> **Required work**
Report each line of the listing below that holds "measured".

> **Provided data**
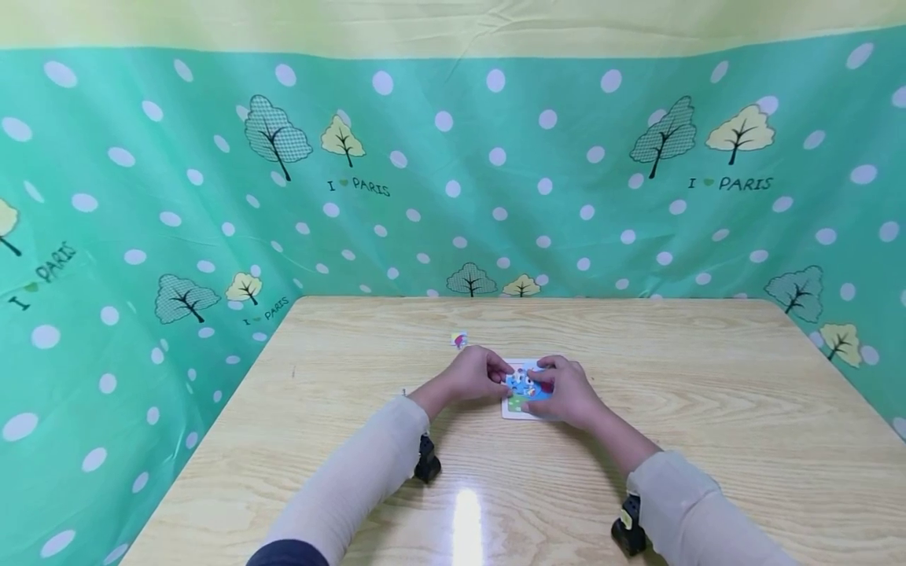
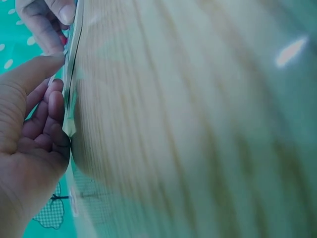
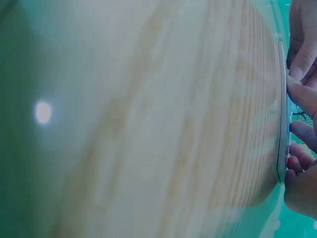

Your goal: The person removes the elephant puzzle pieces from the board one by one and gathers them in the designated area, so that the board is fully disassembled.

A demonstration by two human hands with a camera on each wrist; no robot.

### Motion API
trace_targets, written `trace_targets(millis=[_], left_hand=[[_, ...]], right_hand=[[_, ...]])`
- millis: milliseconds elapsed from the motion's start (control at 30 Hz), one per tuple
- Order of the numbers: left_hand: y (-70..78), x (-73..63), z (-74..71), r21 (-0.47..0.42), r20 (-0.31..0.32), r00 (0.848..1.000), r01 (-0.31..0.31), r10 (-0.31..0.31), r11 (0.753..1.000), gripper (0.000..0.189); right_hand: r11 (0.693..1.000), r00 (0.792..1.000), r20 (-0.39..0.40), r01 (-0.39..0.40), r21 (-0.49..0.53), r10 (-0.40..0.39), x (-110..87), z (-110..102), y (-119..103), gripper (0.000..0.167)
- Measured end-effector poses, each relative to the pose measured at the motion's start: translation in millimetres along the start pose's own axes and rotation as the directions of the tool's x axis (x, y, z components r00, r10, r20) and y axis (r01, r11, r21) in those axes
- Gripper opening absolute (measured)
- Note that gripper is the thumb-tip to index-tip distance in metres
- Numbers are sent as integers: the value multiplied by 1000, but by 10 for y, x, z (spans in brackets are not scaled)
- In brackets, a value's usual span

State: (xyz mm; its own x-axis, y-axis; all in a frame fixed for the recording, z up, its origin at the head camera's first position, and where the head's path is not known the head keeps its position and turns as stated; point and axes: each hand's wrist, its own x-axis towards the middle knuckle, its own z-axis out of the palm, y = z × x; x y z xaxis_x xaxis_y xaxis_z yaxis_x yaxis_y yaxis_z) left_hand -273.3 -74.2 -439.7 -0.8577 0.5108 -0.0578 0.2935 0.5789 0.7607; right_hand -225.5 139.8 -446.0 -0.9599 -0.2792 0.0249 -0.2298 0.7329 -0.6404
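Wooden table [image 1: 708, 377], puzzle [image 1: 521, 384] partly hidden by fingers [image 1: 545, 376]

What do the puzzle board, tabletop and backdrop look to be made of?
Puzzle board: probably cardboard, printed, going by its thin edge and coloured picture. Tabletop: wood or wood-look laminate, glossy; grain and a bright reflection show. Backdrop: smooth fabric or plastic sheet, judging by creases.

Lettering [image 1: 745, 184]: "I [heart] PARIS" | on: green dotted backdrop [image 1: 425, 157] | readable: four spots, head view
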Motion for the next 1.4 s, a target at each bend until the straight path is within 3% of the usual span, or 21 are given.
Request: trace_targets(millis=[300, 600, 967, 1400], left_hand=[[-43, -54, -72, -74, -40, 999, 15, -18, 997, 27], [-99, -109, -155, -204, -71, 997, 21, -36, 979, 33], [-122, -191, -257, -267, -120, 992, -10, -23, 964, 36], [-222, -306, -399, -358, -188, 980, -1, -71, 934, 35]], right_hand=[[1000, 1000, -2, -10, 17, 10, 0, 1, -2, 62], [1000, 1000, 2, -19, 13, 19, 10, 7, -4, 63], [999, 999, 2, -36, 11, 35, 12, 9, -29, 63], [999, 1000, -6, -26, 28, 26, 10, 8, -7, 62]])
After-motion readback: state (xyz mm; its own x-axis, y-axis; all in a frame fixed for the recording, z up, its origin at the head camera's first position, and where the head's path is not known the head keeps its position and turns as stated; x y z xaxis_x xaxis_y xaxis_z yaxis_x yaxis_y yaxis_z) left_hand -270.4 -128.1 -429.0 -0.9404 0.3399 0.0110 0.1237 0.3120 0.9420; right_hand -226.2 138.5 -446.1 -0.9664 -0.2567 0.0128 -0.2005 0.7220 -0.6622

> **Answer for the task**
- Measured end-effector poses, each relative to the pose measured at the motion's start: translation in millimetres along the start pose's own axes and rotation as the directions of the tool's x axis (x, y, z components r00, r10, r20) and y axis (r01, r11, r21) in those axes
- Gripper opening absolute (measured)

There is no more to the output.